Well there is certainly a laundry list of answers here, so I’ll focus on just a select few. But we should begin with discussing your first steps in getting started.
Creating a Brand
When sitting down to plan your business model you’ll have to consider a number of factors. Of the most important ideas is your studio branding. This would include your company logo, domain name, and possibly alternative references(logos, mascots, etc).
The official branding for your agency may only take a few hours to complete. Except not a single brand was created and popularized in a day – or even a week or a month! Plan to be in this for the long haul if you venture into working professional design. Below are just a couple more ideas to consider when building your company branding:
- custom profile avatar photo
- accounts on social networks(Twitter, Facebook, Pinterest)
- business cards
- contact e-mail addresses
Build What you Can
The biggest factor in failure rates of startup design studios is overextending your workload. If you plan on starting out on a solo venture then you’ll be performing all of the web work by yourself. This includes wireframing, prototyping, building the design and coding the frontend interface in HTML/CSS/JS.
Be realistic with yourself and your clients. When first getting started keep focused on one single project at a time. You’ll feel a lot better as you complete the work and you won’t be distracted by stress and looming due dates. It may be worthwhile to over-estimate the initial time frame to give yourself a bit of room for slack.
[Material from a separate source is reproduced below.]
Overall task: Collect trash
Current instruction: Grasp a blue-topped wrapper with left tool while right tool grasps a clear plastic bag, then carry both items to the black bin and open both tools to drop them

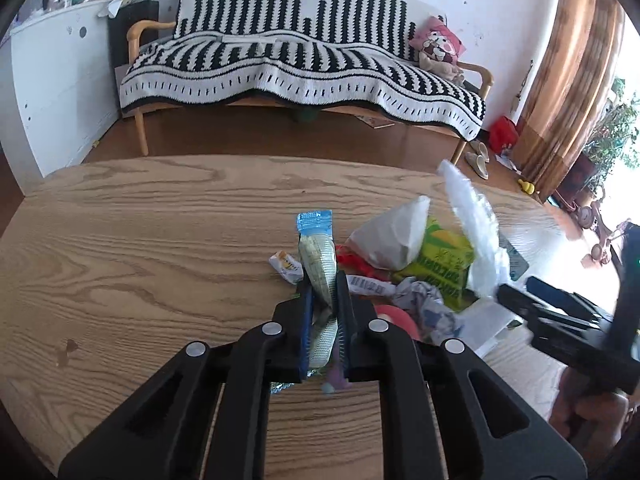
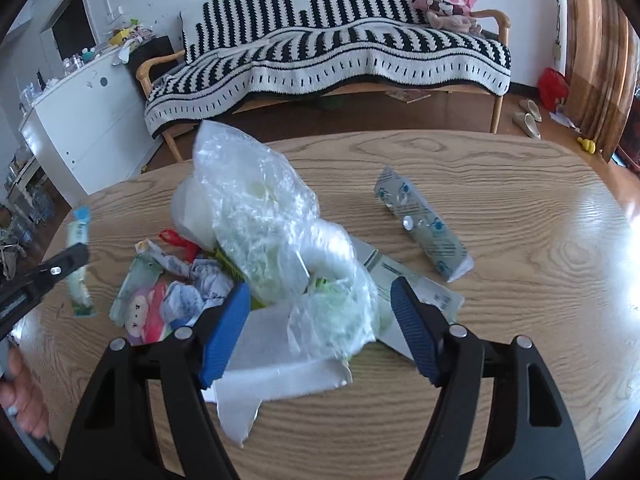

Working on demanding client projects is also the best time to force yourself into new areas of web development. We are all constantly learning new things and this requires a lot of patience to keep up. Don’t be afraid to accept a project which requires you to work in a new area such as PHP, MySQL, Flash, or even smaller topics like designing e-mail newsletters.
Work for Consistency
If there’s any one trait to aspire towards it should be consistency in your project work. The longer your agency is up online the more credibility you can build as a designer. You want to prove to any potential clients that you’re in this for the long haul.
The best way to accomplish such a goal is by managing your workload properly and communicating honestly with clients. If you need to work with another designer or developer then reach out and contact someone! It can be really fun to collaborate with others and you’ll generally produce higher quality work in the end. Plus you may learn something new in the process.
Prove Your Knowledge
In today’s age it’s simple for even a teenager to setup their own portfolio online. It’s a cheap trick to explain all of the skills and development languages you know as “design services”. Instead prove to your clients that you know what you’re talking about.
This is obviously best accomplished through a portfolio of past works. If you have been working freelance for a while then you should have even a couple of projects to show off. Building your own website ideas is another route for populating decent portfolio content. But you shouldn’t just leave this area blank, even if you only have 1 or 2 works to show off.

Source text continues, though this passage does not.